**Problem to work on**
Exact reproduction required: print each line of the material below.

________________

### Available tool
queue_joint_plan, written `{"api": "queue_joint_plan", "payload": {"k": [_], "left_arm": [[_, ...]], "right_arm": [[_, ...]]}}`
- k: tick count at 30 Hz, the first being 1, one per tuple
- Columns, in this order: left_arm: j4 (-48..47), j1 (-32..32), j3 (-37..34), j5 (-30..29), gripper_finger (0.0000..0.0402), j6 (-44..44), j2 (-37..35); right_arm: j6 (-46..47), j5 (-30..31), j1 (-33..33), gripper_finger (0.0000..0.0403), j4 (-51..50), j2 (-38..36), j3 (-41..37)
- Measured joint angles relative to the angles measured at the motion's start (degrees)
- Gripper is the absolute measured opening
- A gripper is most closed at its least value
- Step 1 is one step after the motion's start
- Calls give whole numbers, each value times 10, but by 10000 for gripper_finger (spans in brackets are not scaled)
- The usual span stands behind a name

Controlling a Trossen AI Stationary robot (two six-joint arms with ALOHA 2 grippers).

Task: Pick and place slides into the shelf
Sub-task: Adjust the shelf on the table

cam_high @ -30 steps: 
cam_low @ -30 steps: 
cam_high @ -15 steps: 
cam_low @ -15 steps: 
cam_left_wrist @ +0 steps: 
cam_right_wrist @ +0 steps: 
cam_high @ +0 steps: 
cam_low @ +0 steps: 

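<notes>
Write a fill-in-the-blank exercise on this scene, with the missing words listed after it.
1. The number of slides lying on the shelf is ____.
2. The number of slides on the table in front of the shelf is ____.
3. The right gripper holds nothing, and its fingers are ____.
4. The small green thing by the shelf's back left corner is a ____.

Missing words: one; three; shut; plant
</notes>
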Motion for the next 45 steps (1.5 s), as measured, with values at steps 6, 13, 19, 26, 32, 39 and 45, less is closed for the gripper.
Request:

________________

**Exercise solution**
### Available tool
queue_joint_plan, written `{"api": "queue_joint_plan", "payload": {"k": [_], "left_arm": [[_, ...]], "right_arm": [[_, ...]]}}`
- k: tick count at 30 Hz, the first being 1, one per tuple
- Columns, in this order: left_arm: j4 (-48..47), j1 (-32..32), j3 (-37..34), j5 (-30..29), gripper_finger (0.0000..0.0402), j6 (-44..44), j2 (-37..35); right_arm: j6 (-46..47), j5 (-30..31), j1 (-33..33), gripper_finger (0.0000..0.0403), j4 (-51..50), j2 (-38..36), j3 (-41..37)
- Measured joint angles relative to the angles measured at the motion's start (degrees)
- Gripper is the absolute measured opening
- A gripper is most closed at its least value
- Step 1 is one step after the motion's start
- Calls give whole numbers, each value times 10, but by 10000 for gripper_finger (spans in brackets are not scaled)
- The usual span stands behind a name

Controlling a Trossen AI Stationary robot (two six-joint arms with ALOHA 2 grippers).

Task: Pick and place slides into the shelf
Sub-task: Adjust the shelf on the table

cam_high @ -30 steps: 
cam_low @ -30 steps: 
cam_high @ -15 steps: 
cam_low @ -15 steps: 
cam_left_wrist @ +0 steps: 
cam_right_wrist @ +0 steps: 
cam_high @ +0 steps: 
cam_low @ +0 steps: 

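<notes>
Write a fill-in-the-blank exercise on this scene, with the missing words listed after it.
1. The number of slides lying on the shelf is ____.
2. The number of slides on the table in front of the shelf is ____.
3. The right gripper holds nothing, and its fingers are ____.
4. The small green thing by the shelf's back left corner is a ____.

Missing words: one; three; shut; plant
</notes>
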Motion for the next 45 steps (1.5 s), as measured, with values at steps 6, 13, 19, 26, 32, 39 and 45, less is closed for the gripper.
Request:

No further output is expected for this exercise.